Records for this task section start

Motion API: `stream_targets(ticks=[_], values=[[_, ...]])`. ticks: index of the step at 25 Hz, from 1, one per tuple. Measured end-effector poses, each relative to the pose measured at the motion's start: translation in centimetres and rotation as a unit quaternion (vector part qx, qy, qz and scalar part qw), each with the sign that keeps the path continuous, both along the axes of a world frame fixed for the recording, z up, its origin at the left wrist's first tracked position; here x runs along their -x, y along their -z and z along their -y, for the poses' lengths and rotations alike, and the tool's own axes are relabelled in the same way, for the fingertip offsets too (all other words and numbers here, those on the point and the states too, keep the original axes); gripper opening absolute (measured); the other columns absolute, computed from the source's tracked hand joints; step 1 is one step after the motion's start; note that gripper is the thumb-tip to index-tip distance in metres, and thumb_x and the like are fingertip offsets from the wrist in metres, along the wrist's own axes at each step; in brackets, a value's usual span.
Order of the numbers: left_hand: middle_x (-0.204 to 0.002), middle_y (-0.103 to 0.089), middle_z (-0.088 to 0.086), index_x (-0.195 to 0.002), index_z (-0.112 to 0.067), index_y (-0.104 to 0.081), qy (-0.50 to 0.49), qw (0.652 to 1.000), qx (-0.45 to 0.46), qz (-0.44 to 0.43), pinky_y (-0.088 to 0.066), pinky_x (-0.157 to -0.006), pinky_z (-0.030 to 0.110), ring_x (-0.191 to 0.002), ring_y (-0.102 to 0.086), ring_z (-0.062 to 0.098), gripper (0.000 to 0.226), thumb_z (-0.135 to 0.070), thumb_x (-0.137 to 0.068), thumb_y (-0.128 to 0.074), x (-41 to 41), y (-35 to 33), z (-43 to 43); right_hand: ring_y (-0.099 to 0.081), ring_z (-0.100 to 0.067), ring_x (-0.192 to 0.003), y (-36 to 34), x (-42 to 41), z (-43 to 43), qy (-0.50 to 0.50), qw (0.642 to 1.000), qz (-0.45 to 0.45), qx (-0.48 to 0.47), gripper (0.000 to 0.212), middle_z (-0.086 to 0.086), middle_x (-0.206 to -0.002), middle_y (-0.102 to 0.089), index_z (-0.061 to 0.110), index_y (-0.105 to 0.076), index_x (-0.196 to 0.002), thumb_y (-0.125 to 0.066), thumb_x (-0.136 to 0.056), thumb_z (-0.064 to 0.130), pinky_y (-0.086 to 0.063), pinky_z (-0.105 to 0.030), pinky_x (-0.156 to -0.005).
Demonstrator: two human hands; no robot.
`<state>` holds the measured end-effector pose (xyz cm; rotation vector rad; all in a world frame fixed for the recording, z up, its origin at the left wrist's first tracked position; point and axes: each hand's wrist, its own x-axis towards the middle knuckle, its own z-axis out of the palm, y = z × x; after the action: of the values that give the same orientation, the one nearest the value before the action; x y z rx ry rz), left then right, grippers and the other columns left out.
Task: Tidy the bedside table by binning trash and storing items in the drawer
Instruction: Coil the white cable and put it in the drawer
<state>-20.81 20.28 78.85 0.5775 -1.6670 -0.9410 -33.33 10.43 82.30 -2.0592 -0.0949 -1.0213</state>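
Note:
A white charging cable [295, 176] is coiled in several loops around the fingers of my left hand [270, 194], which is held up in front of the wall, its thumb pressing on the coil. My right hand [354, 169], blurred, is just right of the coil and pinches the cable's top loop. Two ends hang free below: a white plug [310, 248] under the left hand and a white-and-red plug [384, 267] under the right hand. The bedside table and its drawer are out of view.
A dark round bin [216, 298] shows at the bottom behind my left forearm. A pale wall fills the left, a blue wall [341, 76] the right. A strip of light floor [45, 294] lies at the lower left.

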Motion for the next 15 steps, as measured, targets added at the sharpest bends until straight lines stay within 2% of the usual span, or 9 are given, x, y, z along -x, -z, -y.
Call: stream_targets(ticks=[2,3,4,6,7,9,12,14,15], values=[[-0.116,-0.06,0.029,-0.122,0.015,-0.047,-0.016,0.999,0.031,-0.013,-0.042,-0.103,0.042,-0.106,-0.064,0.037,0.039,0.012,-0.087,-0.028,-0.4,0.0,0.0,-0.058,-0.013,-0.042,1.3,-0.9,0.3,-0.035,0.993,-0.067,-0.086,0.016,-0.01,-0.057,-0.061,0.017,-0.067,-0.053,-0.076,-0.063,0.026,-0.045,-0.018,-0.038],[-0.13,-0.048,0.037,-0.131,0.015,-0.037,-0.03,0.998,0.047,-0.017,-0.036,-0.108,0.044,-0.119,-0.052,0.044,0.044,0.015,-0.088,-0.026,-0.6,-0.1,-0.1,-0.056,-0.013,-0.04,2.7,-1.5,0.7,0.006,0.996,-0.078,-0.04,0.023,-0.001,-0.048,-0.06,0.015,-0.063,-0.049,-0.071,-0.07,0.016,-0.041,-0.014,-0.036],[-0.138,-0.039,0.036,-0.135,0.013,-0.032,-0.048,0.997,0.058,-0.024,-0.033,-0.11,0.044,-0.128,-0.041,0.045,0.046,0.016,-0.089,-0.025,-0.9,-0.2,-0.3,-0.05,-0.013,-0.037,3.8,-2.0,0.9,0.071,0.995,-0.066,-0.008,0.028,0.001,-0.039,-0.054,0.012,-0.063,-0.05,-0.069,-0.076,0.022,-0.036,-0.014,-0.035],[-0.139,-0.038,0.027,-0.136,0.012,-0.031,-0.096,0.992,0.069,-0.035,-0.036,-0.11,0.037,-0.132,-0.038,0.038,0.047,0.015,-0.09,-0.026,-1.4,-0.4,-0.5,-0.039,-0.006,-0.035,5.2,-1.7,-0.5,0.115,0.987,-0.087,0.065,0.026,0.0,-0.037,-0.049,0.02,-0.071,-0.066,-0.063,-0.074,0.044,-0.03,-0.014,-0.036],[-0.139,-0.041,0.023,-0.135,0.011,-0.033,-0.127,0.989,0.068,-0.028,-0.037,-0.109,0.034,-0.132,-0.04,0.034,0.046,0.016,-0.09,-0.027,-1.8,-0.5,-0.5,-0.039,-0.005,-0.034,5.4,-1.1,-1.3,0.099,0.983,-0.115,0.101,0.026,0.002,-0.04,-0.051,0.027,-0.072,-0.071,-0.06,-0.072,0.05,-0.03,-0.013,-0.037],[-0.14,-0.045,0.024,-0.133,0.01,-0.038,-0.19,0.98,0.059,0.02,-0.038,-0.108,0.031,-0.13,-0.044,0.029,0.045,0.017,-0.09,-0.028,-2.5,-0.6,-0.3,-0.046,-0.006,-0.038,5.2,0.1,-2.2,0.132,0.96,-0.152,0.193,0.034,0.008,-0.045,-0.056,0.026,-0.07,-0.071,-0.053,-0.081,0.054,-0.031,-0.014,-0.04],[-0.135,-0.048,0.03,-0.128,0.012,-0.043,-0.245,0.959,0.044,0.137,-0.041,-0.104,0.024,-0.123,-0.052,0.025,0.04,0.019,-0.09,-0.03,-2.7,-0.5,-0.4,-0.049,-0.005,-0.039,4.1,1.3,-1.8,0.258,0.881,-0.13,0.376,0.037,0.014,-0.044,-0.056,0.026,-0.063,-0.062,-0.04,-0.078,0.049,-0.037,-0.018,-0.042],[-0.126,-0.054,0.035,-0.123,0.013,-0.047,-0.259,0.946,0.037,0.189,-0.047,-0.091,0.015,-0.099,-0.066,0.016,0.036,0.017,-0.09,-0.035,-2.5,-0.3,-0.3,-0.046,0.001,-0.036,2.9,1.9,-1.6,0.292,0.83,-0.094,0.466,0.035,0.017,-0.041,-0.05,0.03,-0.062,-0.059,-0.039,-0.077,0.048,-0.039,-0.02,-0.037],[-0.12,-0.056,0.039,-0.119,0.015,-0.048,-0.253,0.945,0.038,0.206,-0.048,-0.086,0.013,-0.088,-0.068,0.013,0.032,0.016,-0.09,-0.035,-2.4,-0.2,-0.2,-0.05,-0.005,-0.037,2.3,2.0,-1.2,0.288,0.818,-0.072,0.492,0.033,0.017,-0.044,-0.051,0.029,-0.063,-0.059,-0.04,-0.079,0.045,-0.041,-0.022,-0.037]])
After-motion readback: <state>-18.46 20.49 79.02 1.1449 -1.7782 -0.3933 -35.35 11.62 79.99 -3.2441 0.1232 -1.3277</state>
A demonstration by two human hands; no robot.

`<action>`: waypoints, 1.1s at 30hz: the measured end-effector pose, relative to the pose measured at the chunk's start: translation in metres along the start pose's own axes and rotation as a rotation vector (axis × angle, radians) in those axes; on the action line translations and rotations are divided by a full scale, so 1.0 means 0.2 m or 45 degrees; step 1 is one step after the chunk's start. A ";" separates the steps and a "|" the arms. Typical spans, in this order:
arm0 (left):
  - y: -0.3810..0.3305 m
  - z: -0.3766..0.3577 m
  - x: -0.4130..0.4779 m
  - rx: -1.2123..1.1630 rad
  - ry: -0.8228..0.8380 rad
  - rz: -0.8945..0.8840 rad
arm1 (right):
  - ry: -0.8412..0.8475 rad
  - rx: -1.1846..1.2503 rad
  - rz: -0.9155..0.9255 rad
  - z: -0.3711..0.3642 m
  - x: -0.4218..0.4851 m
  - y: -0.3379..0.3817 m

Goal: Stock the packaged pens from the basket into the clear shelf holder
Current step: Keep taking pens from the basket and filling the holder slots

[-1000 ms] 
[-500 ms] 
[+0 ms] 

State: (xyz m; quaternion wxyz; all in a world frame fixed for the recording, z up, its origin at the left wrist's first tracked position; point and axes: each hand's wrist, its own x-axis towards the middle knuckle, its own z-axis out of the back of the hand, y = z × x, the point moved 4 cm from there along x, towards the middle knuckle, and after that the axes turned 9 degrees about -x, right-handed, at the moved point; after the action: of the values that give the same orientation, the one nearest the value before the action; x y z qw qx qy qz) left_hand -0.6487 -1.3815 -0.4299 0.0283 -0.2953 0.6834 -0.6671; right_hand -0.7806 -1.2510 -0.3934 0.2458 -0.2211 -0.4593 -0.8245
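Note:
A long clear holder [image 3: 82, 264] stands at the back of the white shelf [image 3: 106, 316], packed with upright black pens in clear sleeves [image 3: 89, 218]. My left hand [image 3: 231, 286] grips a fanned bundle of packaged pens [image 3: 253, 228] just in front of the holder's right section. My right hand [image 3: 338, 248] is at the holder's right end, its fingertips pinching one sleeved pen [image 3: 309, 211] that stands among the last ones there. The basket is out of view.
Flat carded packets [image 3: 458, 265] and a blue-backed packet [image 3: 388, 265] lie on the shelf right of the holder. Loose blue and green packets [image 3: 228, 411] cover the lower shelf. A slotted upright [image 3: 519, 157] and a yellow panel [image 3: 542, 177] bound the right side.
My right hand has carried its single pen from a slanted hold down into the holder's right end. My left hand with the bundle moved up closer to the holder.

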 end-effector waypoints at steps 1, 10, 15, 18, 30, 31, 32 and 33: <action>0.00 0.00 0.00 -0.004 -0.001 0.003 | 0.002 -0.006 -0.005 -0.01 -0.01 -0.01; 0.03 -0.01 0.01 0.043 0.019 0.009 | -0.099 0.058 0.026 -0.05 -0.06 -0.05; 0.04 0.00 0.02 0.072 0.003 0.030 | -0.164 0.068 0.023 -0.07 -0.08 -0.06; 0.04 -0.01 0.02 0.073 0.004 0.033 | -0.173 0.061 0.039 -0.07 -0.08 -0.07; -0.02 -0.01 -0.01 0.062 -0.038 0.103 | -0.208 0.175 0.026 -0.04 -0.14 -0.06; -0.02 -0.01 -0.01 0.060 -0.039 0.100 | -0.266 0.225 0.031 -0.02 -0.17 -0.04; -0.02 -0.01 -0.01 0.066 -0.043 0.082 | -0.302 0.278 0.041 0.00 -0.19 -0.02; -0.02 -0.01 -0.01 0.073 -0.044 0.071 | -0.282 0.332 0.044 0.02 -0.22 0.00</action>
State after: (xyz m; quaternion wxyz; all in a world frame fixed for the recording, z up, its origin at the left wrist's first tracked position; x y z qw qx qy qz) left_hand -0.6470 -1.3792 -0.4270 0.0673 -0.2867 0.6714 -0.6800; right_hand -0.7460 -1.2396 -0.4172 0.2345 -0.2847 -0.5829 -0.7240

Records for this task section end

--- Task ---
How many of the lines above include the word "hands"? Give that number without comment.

--- Expected output ---
2